━━━ SUPPLIED INFORMATION ━━━

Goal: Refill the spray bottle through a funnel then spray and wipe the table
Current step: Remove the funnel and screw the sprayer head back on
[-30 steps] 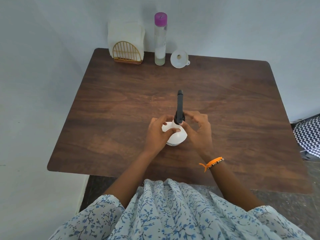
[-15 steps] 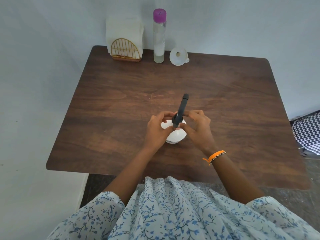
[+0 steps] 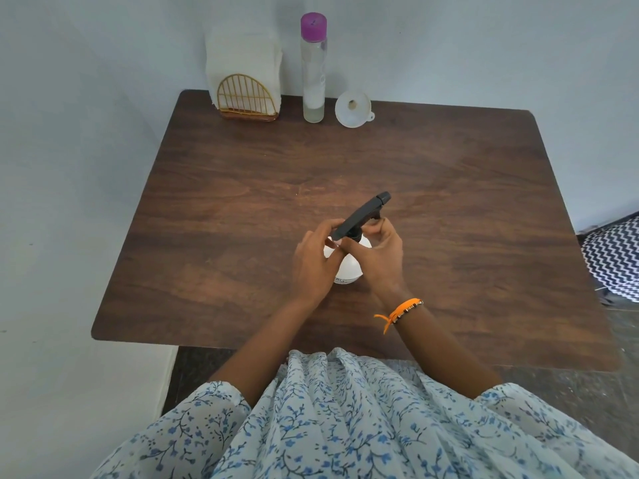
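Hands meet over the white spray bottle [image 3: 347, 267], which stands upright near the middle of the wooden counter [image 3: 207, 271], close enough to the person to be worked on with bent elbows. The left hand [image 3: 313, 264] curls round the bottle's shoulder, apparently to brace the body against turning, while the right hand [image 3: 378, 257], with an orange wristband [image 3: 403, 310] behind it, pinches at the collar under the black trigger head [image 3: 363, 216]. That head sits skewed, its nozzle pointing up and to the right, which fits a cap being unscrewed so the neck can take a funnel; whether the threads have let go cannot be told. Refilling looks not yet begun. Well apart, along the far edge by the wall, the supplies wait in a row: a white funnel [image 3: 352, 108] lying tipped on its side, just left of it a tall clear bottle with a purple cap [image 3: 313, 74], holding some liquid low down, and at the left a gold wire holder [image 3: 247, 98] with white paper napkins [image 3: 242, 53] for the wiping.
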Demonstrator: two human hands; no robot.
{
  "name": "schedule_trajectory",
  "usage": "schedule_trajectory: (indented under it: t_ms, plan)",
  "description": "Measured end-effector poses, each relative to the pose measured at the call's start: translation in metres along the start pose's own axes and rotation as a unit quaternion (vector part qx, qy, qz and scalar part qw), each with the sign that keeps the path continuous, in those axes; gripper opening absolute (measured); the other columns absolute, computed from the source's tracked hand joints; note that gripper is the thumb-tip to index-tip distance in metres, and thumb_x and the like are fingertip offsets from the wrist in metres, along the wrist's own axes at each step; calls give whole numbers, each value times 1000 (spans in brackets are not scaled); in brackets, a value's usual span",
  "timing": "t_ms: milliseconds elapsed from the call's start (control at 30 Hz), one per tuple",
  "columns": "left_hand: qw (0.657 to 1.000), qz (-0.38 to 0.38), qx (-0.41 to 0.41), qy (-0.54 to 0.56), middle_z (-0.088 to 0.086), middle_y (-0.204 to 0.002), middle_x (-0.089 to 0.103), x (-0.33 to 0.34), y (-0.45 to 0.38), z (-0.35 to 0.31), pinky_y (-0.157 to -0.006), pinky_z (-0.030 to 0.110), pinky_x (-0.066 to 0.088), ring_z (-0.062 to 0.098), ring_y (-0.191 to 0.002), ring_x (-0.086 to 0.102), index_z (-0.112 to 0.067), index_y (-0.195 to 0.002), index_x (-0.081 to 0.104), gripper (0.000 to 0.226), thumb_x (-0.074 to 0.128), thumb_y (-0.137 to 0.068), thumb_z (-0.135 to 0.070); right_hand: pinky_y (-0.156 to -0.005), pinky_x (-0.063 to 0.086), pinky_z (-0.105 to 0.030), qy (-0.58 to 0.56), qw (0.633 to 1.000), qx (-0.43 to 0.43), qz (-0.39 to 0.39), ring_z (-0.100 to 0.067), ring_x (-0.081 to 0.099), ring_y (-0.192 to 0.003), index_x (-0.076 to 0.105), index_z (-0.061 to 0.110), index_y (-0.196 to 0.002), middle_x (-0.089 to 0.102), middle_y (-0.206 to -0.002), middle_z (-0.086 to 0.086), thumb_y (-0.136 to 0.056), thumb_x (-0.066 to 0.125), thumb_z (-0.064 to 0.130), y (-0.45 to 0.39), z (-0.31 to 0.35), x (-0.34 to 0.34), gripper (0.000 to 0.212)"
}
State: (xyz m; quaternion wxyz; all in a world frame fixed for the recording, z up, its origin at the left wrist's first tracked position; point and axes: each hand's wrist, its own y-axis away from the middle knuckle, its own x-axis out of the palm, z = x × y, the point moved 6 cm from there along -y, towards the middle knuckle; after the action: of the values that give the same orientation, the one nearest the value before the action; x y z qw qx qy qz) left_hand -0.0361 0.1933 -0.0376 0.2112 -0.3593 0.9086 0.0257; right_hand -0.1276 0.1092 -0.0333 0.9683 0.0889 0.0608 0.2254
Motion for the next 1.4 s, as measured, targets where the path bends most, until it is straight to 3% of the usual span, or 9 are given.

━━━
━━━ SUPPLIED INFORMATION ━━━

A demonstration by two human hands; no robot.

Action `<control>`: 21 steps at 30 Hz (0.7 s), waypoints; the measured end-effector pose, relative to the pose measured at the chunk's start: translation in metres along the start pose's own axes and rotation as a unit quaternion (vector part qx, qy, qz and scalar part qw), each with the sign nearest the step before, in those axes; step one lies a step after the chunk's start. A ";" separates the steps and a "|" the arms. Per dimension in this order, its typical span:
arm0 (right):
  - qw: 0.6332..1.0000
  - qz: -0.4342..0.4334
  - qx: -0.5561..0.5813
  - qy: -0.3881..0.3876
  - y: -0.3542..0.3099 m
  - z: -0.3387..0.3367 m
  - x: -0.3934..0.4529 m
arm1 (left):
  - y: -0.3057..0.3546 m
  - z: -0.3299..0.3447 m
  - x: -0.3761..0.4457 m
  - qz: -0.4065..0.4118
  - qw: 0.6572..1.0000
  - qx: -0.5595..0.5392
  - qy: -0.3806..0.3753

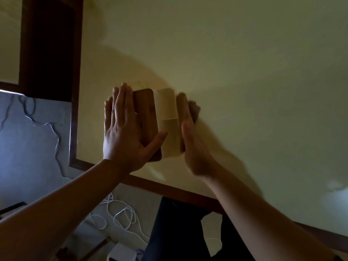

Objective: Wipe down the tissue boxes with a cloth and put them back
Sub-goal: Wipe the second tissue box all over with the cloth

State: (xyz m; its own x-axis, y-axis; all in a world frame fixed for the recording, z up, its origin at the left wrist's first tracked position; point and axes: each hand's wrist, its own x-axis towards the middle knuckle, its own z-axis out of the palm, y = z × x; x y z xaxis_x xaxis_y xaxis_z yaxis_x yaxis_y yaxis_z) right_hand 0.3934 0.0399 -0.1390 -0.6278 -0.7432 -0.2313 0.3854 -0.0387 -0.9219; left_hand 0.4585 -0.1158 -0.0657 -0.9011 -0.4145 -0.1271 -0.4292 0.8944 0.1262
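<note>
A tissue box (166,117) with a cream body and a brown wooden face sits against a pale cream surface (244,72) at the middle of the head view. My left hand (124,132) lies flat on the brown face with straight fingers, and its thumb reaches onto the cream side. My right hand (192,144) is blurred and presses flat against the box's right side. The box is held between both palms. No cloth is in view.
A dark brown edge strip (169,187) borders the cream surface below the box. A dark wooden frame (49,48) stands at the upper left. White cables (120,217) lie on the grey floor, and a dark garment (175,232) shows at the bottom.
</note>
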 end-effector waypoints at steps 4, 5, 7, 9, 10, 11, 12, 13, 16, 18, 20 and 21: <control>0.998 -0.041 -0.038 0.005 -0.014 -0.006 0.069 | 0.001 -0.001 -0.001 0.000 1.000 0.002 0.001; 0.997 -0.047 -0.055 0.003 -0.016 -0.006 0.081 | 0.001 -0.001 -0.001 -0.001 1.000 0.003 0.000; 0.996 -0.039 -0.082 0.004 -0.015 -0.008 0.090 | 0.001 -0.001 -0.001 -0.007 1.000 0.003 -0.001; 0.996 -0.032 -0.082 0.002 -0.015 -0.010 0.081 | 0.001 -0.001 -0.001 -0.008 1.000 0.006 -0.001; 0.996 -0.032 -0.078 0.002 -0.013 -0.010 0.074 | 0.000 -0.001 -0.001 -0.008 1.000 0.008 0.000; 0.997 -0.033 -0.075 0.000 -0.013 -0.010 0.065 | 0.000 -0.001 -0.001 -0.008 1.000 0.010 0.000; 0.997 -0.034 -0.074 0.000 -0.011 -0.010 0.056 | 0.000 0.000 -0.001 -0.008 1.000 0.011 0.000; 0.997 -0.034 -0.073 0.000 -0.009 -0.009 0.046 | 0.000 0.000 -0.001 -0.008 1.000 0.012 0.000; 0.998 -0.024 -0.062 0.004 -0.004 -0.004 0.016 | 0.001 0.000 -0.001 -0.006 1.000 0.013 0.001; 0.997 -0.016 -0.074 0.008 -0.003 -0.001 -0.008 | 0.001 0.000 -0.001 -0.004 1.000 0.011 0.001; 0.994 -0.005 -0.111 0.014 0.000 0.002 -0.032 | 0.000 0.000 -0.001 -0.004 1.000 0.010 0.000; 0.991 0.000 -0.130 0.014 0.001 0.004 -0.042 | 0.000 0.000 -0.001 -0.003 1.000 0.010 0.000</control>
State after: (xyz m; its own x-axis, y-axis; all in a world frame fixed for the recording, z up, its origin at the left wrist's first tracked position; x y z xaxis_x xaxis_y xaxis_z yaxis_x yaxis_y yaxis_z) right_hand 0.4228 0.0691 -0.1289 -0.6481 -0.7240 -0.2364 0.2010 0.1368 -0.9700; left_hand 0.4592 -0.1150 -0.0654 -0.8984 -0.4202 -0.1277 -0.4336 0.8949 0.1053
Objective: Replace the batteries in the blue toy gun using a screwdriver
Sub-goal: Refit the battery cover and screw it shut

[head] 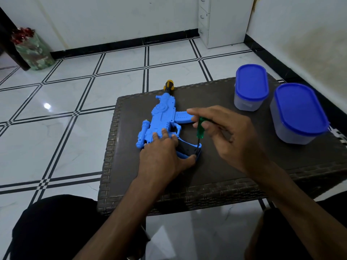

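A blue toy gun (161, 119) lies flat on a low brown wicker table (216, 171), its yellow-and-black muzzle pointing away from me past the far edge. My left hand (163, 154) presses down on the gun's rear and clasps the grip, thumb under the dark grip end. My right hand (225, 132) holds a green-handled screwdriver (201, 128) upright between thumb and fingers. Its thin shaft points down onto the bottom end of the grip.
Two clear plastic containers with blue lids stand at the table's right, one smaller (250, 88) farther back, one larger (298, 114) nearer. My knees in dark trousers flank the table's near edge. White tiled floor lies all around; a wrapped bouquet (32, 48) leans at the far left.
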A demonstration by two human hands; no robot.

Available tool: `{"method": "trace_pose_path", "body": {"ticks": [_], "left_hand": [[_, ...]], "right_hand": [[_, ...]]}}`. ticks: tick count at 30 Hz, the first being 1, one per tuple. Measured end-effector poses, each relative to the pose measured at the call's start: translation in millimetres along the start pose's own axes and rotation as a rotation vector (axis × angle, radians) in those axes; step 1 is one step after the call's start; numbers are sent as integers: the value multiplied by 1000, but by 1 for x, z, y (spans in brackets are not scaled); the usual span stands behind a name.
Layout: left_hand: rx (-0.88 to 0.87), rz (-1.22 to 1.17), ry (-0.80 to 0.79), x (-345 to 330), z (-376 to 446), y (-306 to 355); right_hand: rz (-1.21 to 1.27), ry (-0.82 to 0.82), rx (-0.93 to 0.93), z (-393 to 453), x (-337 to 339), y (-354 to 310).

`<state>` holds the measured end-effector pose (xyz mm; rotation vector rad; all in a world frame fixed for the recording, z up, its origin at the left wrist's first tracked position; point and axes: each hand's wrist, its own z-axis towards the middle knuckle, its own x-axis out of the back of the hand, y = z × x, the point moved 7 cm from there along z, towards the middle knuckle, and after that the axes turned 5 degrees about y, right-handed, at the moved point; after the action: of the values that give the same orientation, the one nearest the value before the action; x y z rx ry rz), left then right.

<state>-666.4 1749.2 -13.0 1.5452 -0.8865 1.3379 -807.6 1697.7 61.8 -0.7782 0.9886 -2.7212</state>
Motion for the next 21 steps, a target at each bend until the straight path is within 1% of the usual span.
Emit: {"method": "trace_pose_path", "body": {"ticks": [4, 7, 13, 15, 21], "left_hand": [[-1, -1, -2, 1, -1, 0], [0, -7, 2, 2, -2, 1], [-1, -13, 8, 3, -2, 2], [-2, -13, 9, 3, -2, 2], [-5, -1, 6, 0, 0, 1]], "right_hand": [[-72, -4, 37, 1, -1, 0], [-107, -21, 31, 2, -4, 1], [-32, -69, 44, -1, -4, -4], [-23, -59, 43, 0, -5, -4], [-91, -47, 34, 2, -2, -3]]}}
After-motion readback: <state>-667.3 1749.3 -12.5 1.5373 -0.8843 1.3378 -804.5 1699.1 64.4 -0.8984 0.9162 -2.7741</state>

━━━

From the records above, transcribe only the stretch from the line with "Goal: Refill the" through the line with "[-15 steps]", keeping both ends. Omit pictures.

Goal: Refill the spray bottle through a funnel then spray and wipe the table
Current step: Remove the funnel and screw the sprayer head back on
[-30 steps] 
[-15 steps] 

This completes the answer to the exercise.